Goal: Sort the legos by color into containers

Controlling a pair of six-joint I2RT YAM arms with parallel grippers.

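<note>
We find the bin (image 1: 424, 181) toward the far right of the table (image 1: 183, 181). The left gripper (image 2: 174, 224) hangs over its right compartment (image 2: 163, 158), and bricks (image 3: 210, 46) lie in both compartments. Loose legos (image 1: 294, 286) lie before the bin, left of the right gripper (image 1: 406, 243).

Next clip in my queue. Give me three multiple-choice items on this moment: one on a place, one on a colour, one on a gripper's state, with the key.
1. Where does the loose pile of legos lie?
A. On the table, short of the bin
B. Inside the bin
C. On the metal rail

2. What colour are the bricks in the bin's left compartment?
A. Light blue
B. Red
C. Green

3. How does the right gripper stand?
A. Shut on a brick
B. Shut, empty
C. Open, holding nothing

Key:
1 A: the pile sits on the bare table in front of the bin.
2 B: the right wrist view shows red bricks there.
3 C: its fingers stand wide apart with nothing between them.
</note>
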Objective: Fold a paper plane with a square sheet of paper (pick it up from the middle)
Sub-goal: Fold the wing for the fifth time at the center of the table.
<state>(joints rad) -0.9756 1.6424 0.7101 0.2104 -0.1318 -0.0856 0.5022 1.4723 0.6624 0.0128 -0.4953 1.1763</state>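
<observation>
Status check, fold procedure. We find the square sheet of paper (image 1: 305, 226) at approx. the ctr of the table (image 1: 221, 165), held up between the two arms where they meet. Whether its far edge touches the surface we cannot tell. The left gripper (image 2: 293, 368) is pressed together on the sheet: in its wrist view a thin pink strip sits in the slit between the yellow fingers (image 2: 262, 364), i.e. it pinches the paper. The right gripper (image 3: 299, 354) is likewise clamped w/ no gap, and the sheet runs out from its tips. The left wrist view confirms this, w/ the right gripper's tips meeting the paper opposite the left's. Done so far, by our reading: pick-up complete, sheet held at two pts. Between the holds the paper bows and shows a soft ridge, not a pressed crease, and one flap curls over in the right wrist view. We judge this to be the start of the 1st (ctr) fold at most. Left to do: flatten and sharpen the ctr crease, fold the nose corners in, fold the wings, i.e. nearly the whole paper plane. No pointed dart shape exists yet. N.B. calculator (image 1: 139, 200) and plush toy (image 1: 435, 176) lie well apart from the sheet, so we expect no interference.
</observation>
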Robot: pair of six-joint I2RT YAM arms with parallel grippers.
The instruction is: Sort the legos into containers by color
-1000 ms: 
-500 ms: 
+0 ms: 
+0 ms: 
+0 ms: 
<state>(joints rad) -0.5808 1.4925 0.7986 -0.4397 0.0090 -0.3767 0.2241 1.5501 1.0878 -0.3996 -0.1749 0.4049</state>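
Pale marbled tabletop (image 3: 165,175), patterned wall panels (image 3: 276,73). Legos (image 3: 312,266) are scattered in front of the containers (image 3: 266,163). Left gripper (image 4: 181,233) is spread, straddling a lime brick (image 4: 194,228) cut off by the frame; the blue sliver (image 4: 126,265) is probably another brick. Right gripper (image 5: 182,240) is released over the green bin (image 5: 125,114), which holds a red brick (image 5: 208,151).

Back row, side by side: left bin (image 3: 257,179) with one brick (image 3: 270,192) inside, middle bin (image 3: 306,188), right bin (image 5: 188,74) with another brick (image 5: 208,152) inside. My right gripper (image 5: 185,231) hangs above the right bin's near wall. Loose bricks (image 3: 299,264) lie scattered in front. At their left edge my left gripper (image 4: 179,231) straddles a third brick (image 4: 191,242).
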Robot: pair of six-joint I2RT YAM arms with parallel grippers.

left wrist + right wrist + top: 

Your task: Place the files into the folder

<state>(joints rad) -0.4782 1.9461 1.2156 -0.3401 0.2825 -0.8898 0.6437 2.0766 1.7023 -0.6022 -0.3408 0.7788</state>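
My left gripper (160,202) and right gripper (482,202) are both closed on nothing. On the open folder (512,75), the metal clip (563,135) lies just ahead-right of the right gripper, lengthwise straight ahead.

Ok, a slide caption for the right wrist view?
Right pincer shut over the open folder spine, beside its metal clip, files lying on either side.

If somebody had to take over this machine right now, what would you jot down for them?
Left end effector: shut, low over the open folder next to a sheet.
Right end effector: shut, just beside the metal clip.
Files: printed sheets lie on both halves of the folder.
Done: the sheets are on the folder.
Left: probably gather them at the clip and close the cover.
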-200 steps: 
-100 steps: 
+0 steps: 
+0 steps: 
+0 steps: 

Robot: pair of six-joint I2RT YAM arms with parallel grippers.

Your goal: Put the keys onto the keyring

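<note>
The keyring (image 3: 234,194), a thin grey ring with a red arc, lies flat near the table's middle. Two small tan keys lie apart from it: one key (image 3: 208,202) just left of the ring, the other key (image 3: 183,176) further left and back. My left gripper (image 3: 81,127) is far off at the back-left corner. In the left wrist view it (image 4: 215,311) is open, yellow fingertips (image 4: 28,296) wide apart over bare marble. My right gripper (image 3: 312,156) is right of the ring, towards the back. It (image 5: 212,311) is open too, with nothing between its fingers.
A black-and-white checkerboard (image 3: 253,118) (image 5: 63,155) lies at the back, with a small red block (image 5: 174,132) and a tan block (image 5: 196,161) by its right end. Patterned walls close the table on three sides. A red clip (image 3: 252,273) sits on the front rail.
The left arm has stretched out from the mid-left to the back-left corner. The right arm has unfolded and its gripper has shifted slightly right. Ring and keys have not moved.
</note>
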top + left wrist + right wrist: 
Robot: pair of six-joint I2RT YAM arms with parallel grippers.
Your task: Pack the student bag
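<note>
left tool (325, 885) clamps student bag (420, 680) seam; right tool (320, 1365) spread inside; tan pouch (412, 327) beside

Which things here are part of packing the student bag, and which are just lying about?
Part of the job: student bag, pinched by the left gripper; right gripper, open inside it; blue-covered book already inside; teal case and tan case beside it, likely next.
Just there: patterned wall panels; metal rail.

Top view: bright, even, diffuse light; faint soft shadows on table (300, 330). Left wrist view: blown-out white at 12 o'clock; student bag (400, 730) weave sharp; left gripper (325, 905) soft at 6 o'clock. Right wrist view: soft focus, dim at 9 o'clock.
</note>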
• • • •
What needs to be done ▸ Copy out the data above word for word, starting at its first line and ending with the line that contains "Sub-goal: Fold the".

Answer for the task ▸
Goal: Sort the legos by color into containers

Controlling a pair of six-joint I2RT YAM arms with parallel grippers.

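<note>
We find the bin (image 1: 424, 181) toward the far right of the table (image 1: 183, 181). The left gripper (image 2: 174, 224) hangs over its right compartment (image 2: 163, 158), and bricks (image 3: 210, 46) lie in both compartments. Loose legos (image 1: 294, 286) lie before the bin, left of the right gripper (image 1: 406, 243).

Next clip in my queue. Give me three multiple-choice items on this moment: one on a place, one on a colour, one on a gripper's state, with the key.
1. Where does the loose pile of legos lie?
A. On the table, short of the bin
B. Inside the bin
C. On the metal rail

2. What colour are the bricks in the bin's left compartment?
A. Light blue
B. Red
C. Green

3. How does the right gripper stand?
A. Shut on a brick
B. Shut, empty
C. Open, holding nothing

Key:
1 A: the pile sits on the bare table in front of the bin.
2 B: the right wrist view shows red bricks there.
3 C: its fingers stand wide apart with nothing between them.
</note>
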Objective: Fold a paper plane with a square sheet of paper (pick it up from the middle)
Sub-goal: Fold the wing for the fifth time at the center of the table.

What was produced is the complete output.